Александр Островский - Гроза
Борис. Да ни на каком. «Живи, – говорит, – у меня, делай, что прикажут, а жалованья, что положу». То есть через год разочтет, как ему будет угодно.
Кудряш. У него уж такое заведение. У нас никто и пикнуть не смей о жалованье, изругает на чем свет стоит. «Ты, – говорит, – почему знаешь, что я на уме держу? Нешто ты мою душу можешь знать? А может, я приду в такое расположение, что тебе пять тысяч дам». Вот ты и поговори с ним! Только еще он во всю свою жизнь ни разу в такое-то расположение не приходил.
Кулигин. Что ж делать-то, сударь! Надо стараться угождать как-нибудь.

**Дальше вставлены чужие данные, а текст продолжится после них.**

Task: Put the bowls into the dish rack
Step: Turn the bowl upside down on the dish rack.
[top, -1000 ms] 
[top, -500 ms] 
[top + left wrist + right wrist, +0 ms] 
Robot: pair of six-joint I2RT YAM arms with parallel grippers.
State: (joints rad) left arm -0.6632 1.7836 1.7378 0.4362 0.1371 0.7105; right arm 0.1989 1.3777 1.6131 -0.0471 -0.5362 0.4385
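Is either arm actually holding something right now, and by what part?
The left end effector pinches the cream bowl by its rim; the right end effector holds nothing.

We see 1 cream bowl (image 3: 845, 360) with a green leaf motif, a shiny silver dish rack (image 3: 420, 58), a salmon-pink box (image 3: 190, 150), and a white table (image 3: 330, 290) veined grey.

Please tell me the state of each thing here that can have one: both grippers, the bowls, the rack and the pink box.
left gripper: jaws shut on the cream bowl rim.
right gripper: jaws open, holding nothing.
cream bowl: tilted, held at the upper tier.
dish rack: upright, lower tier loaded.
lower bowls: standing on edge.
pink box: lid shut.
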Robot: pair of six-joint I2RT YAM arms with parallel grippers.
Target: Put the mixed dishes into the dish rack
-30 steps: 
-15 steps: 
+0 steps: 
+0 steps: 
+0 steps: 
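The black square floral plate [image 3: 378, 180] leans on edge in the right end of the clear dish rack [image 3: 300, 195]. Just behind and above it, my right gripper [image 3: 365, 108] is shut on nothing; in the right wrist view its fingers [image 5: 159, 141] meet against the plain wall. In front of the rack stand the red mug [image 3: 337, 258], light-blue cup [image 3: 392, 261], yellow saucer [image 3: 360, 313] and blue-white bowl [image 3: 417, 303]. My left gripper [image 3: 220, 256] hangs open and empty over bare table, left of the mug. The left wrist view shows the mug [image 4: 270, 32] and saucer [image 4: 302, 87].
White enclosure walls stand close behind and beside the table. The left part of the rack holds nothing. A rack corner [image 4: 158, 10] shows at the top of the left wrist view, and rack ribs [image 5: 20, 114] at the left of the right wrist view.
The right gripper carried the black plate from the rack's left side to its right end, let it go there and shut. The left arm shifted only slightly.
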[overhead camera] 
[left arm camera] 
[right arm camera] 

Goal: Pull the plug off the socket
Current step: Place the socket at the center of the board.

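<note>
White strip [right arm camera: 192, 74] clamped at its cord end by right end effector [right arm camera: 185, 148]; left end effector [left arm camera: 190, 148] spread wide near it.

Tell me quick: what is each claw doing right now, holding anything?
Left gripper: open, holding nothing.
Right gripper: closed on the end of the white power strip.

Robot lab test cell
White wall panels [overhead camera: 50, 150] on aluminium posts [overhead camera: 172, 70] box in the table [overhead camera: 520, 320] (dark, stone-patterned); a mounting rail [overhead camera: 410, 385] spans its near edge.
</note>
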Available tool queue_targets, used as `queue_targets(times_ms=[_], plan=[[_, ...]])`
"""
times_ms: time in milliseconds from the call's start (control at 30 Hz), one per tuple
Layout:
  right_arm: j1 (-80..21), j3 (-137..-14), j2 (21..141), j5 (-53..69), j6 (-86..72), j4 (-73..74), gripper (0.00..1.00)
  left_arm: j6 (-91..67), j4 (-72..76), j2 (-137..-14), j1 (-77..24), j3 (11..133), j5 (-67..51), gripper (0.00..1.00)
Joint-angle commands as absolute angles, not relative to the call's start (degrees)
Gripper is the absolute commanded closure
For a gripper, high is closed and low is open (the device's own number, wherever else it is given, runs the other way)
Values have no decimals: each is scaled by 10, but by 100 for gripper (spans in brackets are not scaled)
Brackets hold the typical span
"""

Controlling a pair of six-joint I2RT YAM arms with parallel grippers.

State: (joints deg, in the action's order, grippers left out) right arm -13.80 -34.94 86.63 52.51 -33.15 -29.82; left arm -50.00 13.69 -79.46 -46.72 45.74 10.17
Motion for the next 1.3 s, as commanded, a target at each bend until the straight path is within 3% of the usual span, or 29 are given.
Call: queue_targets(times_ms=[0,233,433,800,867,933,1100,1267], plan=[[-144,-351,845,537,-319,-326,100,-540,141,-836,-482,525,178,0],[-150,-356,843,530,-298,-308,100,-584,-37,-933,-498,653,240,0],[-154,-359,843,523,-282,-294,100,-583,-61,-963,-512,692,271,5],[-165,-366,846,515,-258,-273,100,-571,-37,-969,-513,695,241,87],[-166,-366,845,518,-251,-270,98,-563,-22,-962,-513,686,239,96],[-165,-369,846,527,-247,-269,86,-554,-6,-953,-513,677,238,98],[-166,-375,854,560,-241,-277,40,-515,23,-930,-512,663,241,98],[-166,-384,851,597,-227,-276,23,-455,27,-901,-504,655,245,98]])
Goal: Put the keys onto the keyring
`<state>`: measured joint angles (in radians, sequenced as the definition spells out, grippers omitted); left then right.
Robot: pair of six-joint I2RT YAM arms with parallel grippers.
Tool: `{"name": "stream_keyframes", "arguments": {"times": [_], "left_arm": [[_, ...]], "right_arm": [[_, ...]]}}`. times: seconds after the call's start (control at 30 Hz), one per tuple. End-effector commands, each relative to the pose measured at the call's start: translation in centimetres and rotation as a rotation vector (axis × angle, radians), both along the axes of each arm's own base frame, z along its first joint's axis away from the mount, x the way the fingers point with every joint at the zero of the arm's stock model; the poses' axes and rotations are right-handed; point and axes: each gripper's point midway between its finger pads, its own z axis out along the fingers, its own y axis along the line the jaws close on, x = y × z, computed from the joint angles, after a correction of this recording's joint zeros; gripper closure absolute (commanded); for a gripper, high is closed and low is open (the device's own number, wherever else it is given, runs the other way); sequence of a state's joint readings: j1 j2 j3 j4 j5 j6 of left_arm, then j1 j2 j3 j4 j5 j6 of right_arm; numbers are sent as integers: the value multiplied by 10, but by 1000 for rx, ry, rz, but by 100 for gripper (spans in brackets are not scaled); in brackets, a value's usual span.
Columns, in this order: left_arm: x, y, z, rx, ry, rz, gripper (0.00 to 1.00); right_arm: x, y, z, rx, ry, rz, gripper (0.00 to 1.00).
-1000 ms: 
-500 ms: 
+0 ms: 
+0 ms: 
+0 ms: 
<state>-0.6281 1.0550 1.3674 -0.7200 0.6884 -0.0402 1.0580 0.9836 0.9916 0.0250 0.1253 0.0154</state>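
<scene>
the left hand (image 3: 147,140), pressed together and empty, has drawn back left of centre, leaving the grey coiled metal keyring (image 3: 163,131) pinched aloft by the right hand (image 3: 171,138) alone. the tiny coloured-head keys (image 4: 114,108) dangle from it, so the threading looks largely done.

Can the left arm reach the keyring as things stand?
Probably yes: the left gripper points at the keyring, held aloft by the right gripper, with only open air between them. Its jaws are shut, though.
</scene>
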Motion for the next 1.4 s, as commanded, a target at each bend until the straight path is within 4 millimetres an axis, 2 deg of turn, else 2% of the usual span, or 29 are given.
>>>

Борис. В том-то и дело, Кулигин, что никак невозможно. На него и свои-то никак угодить не могут; а уж где ж мне?
Кудряш. Кто ж ему угодит, коли у него вся жизнь основана на ругательстве? А уж пуще всего из-за денег; ни одного расчета без брани не обходится. Другой рад от своего отступиться, только бы унялся. А беда, как его поутру кто-нибудь рассердит! Целый день ко всем придирается.
Борис. Тетка каждое утро всех со слезами умоляет: «Батюшки, не рассердите! Голубчики, не рассердите!»
Кудряш. Да нешто убережешься! Попал на базар, вот и конец! Всех мужиков переругает. Хоть в убыток проси, без брани все-таки не отойдет. А потом и пошел на весь день.
Шапкин. Одно слово: воин!
Кудряш. Еще какой воин-то!
Борис. А вот беда-то, когда его обидит такой человек, которого не обругать не смеет; тут уж домашние держись!
Кудряш. Батюшки! Что смеху-то было! Как-то его на Волге на перевозе гусар обругал. Вот чудеса-то творил!
Борис. А каково домашним-то было! После этого две недели все прятались по чердакам да по чуланам.
Кулигин. Что это? Никак, народ от вечерни тронулся?
Проходят несколько лиц в глубине сцены.
Кудряш. Пойдем, Шапкин, в разгул! Что тут стоять-то?
Кланяются и уходят.
Борис. Эх, Кулигин, больно трудно мне здесь, без привычки-то. Все на меня как-то дико смотрят, точно я здесь лишний, точно мешаю им. Обычаев я здешних не знаю. Я понимаю, что все это наше русское, родное, а все-таки не привыкну никак.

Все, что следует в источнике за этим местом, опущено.